The Washington Post is asking why college students are illegally downloading their textbooks for free. The simplest answer is given in the second paragraph, which states that prices have risen 82% between 2002 and 2012. Prices have risen far beyond the reasonable expectations of inflation and texts are more than reproductions of the previous year with minor changes and page shifts.

There has been a steady, publishing drumbeat that a person with a college education will earn many times more money and enjoy stronger job security than someone with just a high school degree. I believe the studies and I also see that the most likely fields of employment require at BA. The response is a push for college degrees.

Tuition in the United States are set by states in the public universities but large numbers attend private colleges and universities that set their own tuition and fees every year. In most other countries, the universities are funded by the national government, giving the government the ability to get their students into colleges. In the United States, the college system is a non-profit, market-driven enterprise, even the state schools.

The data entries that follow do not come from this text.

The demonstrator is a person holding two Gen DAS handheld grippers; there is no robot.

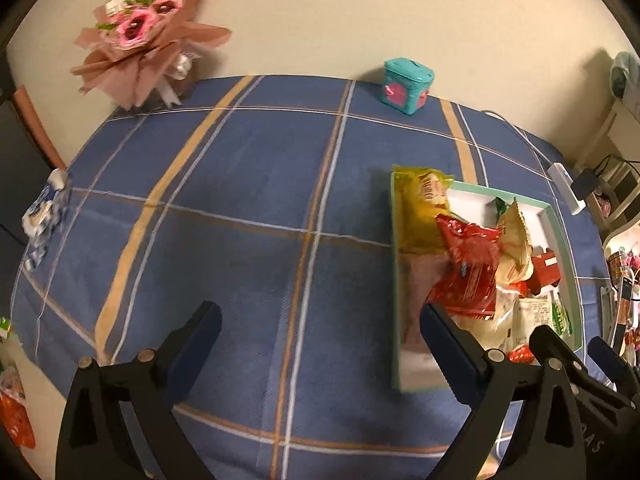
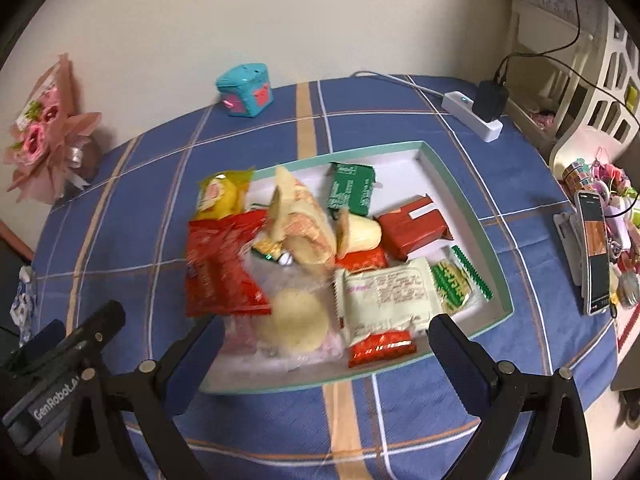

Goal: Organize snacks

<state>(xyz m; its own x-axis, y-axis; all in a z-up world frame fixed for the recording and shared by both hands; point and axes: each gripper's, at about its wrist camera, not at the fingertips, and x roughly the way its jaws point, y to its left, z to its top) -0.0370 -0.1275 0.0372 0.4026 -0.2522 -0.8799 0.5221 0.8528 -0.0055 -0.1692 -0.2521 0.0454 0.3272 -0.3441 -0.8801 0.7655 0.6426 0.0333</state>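
Observation:
A shallow white box with a mint-green rim (image 2: 424, 148) lies on the blue checked cloth and holds several snack packs. Among them are a red bag (image 2: 220, 268), a yellow bag (image 2: 222, 196), a green pack (image 2: 352, 188), a dark red carton (image 2: 412, 228) and a pale green wrapper (image 2: 388, 292). My right gripper (image 2: 324, 344) hangs open over the box's near edge, above a clear pack of round biscuits (image 2: 292, 320), its fingers wide apart and nothing held. My left gripper (image 1: 320, 344) is open over bare cloth, just left of the box (image 1: 396, 280), and it is empty.
At the table's back stand a teal cube container (image 1: 408, 86) and a pink bouquet (image 1: 148, 40). A white power strip (image 2: 476, 116) and a phone on a stand (image 2: 596, 256) are on the right. A blue-white wrapper (image 1: 44, 212) lies at the left edge.

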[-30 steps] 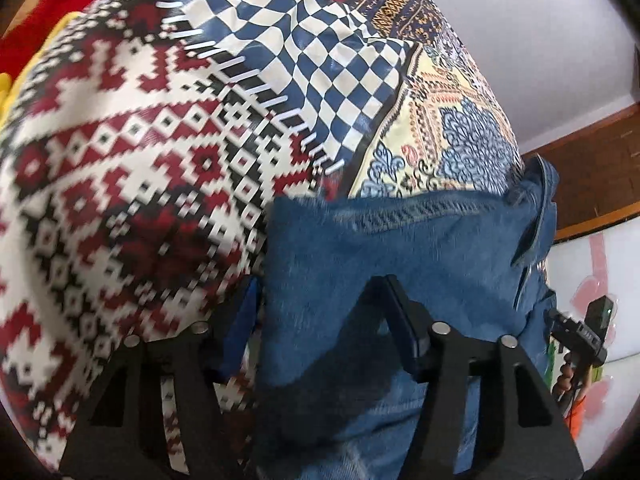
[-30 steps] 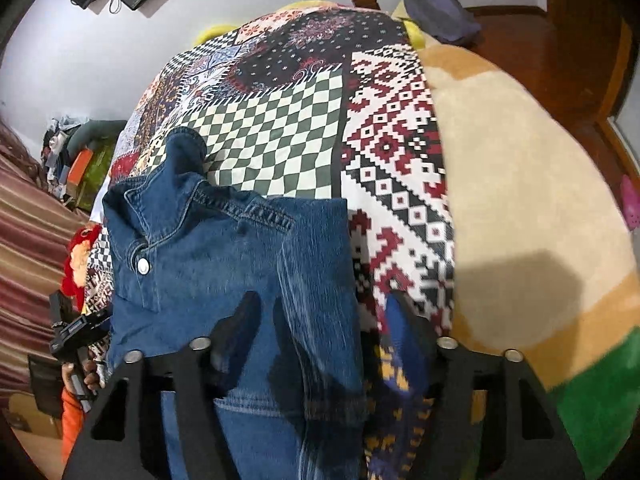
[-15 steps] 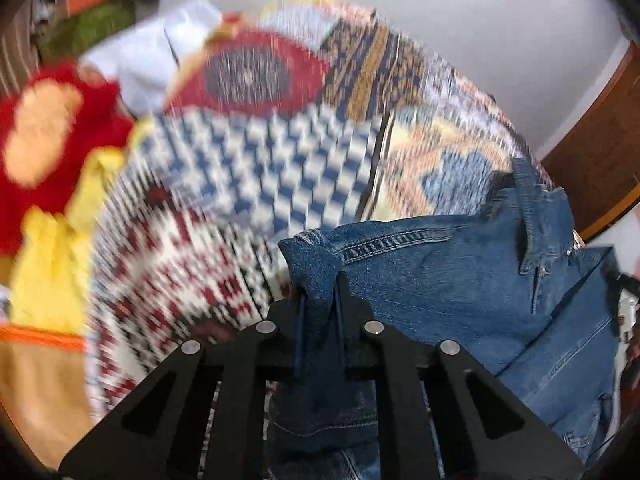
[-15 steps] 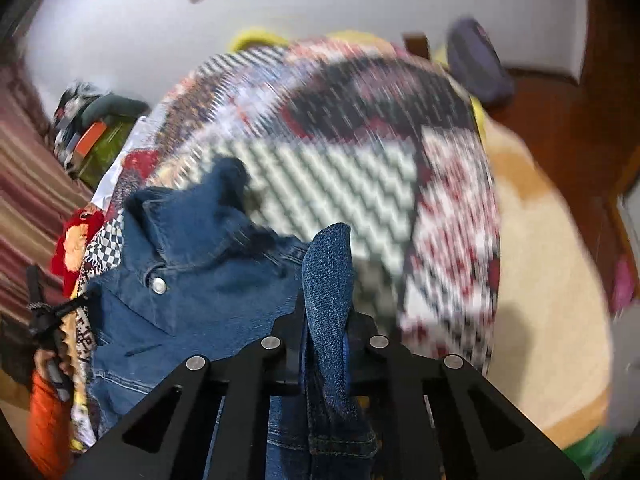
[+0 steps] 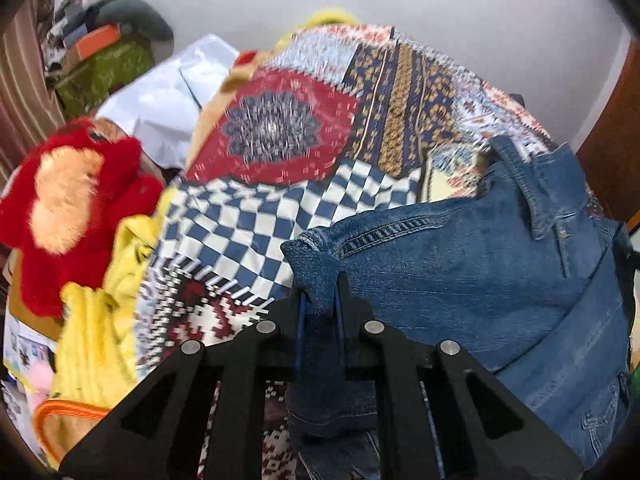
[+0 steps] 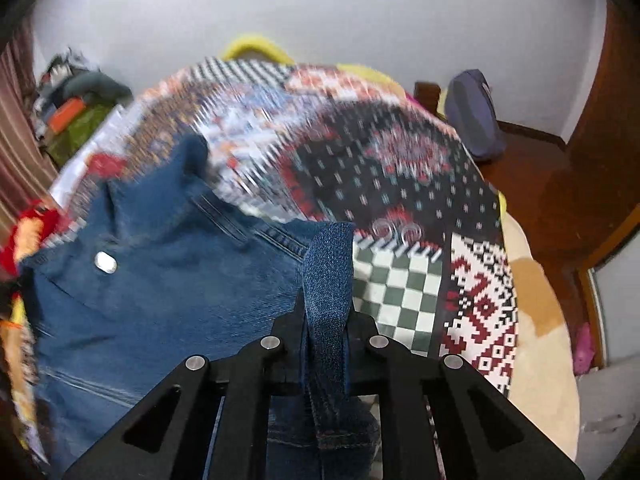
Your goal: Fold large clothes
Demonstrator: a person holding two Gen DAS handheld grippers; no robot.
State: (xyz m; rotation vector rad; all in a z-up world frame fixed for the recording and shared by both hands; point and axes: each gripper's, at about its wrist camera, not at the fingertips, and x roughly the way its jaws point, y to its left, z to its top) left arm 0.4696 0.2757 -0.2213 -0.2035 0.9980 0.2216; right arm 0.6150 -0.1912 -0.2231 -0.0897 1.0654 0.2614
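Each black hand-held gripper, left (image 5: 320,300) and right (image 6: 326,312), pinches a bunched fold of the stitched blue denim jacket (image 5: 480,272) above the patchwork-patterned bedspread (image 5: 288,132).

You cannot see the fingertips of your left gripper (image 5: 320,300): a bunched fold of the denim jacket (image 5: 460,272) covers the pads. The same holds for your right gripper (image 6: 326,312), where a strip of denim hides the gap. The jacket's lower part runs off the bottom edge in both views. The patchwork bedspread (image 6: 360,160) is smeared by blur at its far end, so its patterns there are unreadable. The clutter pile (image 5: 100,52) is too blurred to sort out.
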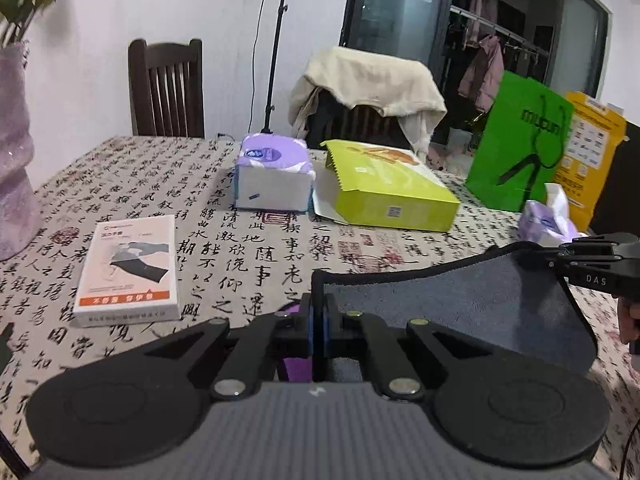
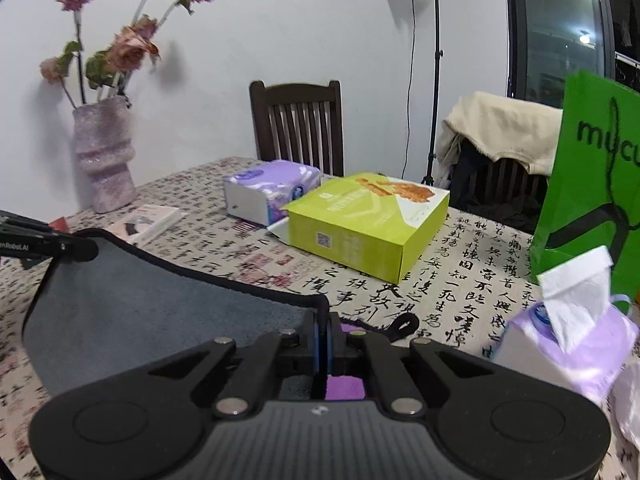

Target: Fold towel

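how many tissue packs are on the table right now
2. One purple tissue pack lies at the far side beside the yellow-green box; the other stands near the green bag, a tissue sticking up. Others may be hidden.

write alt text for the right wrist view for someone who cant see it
The right gripper is shut on a corner of a grey towel, lifted over a table with a calligraphy-print cloth; the left gripper holds its other corner. Behind sit a lime-green box, tissue packs and a vase of flowers.
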Demonstrator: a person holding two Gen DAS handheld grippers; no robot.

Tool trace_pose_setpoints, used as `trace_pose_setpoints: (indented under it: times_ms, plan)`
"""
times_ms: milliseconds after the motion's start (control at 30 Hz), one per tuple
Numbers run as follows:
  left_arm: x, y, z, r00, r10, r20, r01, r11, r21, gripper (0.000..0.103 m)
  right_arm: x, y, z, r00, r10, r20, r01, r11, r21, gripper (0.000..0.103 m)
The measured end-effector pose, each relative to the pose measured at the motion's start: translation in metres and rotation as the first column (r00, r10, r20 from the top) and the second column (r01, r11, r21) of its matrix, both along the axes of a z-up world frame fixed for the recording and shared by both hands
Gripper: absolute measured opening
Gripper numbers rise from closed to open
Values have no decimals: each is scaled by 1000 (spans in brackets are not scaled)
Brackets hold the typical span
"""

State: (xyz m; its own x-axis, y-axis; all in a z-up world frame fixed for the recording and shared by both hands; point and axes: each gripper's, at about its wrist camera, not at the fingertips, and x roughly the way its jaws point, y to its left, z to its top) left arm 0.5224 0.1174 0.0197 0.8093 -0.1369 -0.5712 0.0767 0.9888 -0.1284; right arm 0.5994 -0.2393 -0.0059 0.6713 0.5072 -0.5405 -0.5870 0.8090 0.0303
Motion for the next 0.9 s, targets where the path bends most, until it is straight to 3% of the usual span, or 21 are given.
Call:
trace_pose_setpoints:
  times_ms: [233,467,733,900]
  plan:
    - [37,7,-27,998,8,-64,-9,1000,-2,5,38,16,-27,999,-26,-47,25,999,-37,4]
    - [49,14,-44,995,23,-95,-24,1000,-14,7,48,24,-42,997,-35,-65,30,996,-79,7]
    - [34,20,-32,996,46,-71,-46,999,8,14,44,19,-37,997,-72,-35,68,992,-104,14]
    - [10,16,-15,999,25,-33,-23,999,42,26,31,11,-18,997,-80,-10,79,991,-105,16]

The economy stinks. Federal funding for research professors has been curtailed. States trying to balance budgets have jacked up tuition rates and also curtailed college funding. Colleges respond by limiting full professors on tenure track and hiring adjuncts to teach undergraduate courses. College sports teams are doing well for the most part, generating lots of income but not for the benefit of the greater student body.

Imagine going tens of thousands of dollars in debt for a BA. or going hundreds of thousands of dollars in debt for an advanced or professional degree. On top of these bills, publishing houses want students to pay $200-$500 for a textbook of recycled material.

Really? You are surprised they are using their educations to afford their education by being internet savvy? The model is unsustainable and the stealing of etextbooks is only a symptom of the endemic problem of funding higher education in the United States.